Freedom from regulation is more important than human life.

Photo of a weather announcer in front of a map of the U.S. with temperature readings
Less than a week after Texas Governor Greg Abbott signed a bill that will repeal measures in Austin and Dallas to protect workers against heat related illness, a worker has died in Texas from heat stroke.,

Utility lineman dies while helping restore power to Texas residents following storms

MARSHALL, Texas (KLTV/Gray News) – Officials say a utility lineman from West Virginia working to restore power in Texas has died.

KLTV reports that the 35-year-old lineman, whose name was not immediately released, was working with Appalachian Power to restore electricity to the Marshall area after last week’s storms.

According to Harrison County Justice of the Peace John Oswalt, the worker’s death has been attributed to heat-related causes.

Oswalt said the man had been working with his crew in the heat on Monday and told the group that he wasn’t feeling well once they returned to their motel.

Austin and Dallas require rest breaks and water for construction workers to protect them against heat illness.
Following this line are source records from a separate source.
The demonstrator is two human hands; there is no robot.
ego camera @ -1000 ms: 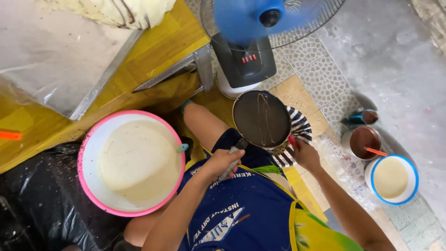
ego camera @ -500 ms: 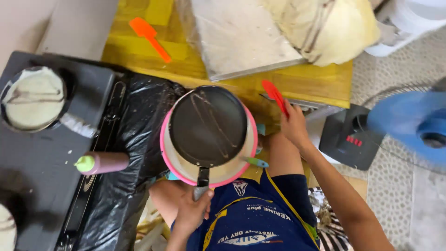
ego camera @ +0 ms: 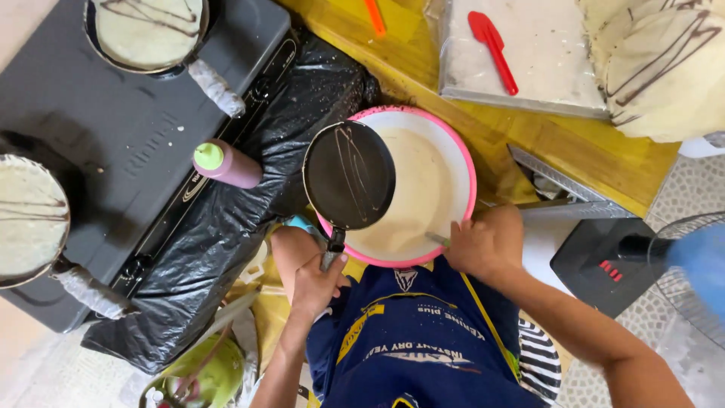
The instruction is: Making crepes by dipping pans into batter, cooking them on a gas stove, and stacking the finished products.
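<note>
My left hand grips the handle of a small black pan with thin brown streaks on it, held tilted over the left side of a pink-rimmed bowl of pale batter. My right hand rests at the bowl's near right rim, closed on a thin utensil handle that dips into the batter. I wear a blue apron.
A black stove at left carries two pans of pale batter. A squeeze bottle with a green cap lies on black plastic sheeting. A metal tray with a red spatula, stacked crepes, an orange spatula and a blue fan are nearby.
My view has swung left towards the stove. The black pan moved from above the bowl's centre to its left side. My right hand let go of the red spatula and took the utensil in the bowl.
</note>
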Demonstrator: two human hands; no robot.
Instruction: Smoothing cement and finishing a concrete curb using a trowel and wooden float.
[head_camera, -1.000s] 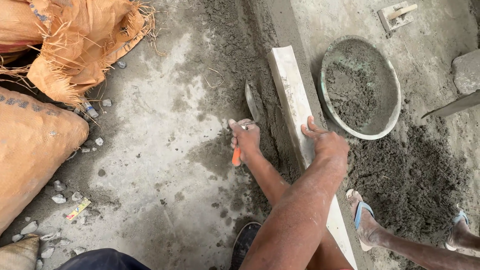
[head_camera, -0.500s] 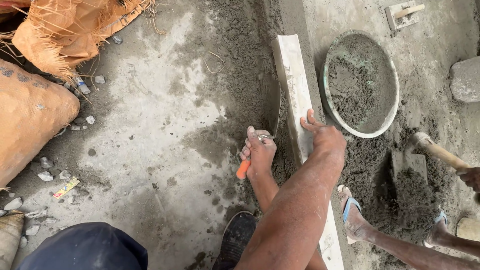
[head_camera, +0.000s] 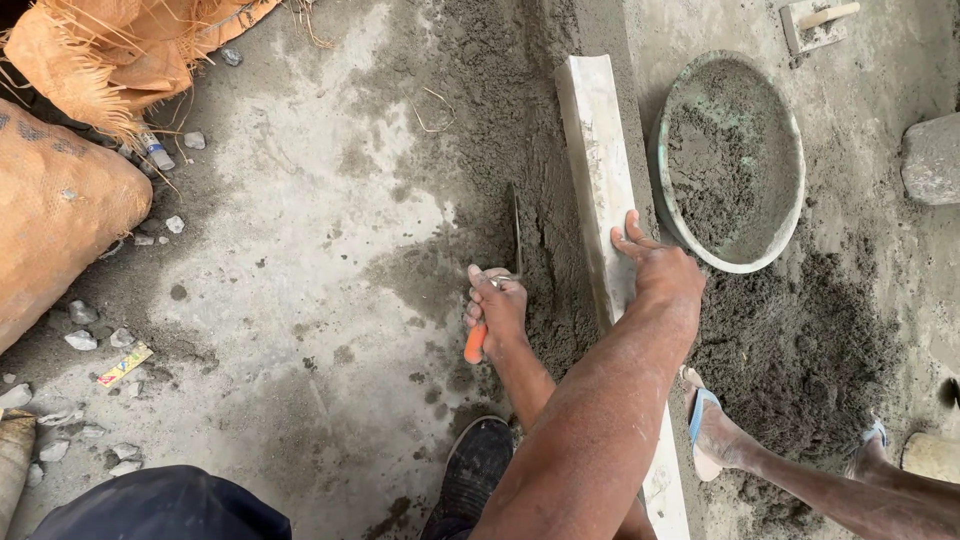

The “Death Star” bill will repeal those protections on September 1 because, according to the bill’s sponsors, Texas businesses are unable to deal with a “hodgepodge” of different requirements in different cities.

Conditions: Danger

Like today, the temperature in Marshall was 93 degrees, but felt like 100 when humidity is factored in.  If you look up the heat index on the handy OSHA/NIOSH Heat App, you will find that “Conditions are Dangerous.”  That same day, North Texas saw a heat index of 116 degrees, and the National Weather Service (NWS) estimated the index peaking on Tuesday to 114 degrees.

The app doesn’t just warn workers of danger, it also tells them what employers should do to protect workers, including rescheduling all nonessential work for when the heat index is lower, providing adequate amounts of drinking water, rest and shade, emergency response procedures and training.

The precautions also remind employers to watch out for heat-related illness by checking workers’  heart rates and setting up a buddy system to enable workers to look out for signs and symptoms of heat related illness in others.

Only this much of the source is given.